Prime Minister Anthony Albanese and Treasurer Jim Chalmers (Image: AAP/Mick Tsikas)
Prime Minister Anthony Albanese and Treasurer Jim Chalmers (Image: AAP/Mick Tsikas)

As Crikey noted yesterday, the latest Mid-Year Economic and Fiscal Outlook further diminishes the fiscal justification for the government to abandon the stage three tax cuts it committed to before the election. What has long been dubbed unaffordable looks increasingly affordable with what will likely be two surpluses in a row and a substantial downgrading of forecast deficits from 2025.

Moreover, GDP growth — even when revised upwards yesterday — is still expected to barely manage 2% between now and 2025 as a result of the Reserve Bank’s obsession with home-grown inflation. Household demand growth is expected to be even weaker than previously thought. As a result, the tax cuts on July 1 will kick into an economy that’s decidedly tepid.

That the tax cuts are skewed too heavily to high-income earners is true; that there are better things to do with that money, even within the strict confines of tax cuts is also true — re-orienting them to lower-income earners will see a greater impact on household demand because higher-income earners will save more of the additional cash.

But there is a progressive case for the tax cuts within the broader context of what the Albanese government is trying to achieve. Under Albanese, Labor has ditched a risky, ambitious agenda for a cautious, centrist economic management model aimed at achieving multiple terms in government and making reforms a permanent part of the fabric of Australian life — more Medicare than carbon price. The selling point to voters is stable, competent government that provides certainty and delivers for working families — in contrast to the incompetence, culture wars, marketing and stunts that marked Scott Morrison.

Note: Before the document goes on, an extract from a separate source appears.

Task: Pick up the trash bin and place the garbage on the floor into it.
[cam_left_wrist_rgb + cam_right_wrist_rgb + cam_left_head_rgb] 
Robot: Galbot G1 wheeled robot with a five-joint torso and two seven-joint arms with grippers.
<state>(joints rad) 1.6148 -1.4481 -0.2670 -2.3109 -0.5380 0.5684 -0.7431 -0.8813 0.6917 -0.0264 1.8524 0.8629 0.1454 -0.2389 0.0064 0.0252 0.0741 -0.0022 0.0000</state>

Despite failing to sell its achievements, Labor has delivered on much of this agenda over 18 months: inflation is down, partly due to Labor’s programs; wages growth is up, also partly due to Labor; and the budget looks likely to rack up two surpluses in a row, because Labor resisted the push for more cost-of-living relief, knowing that would just add to inflation. It has also begun the process of rebalancing Australia’s anti-worker industrial relations system to make wages growth easier in the future.

The price of this success is the constant rain of criticism on the government, from progressives and the Twitterati who want more spending and bolder reform, and from business complaining about higher wages and industrial relations reform. Much of the media is either formally anti-Labor, obsessed with horse-race journalism rather than substance, or too cowed to provide balanced coverage. But the hope is that voters realise they’re being given a higher-quality government that plays fair with them, and will be inclined to keep it in power rather than return to the incompetent circus of the Coalition.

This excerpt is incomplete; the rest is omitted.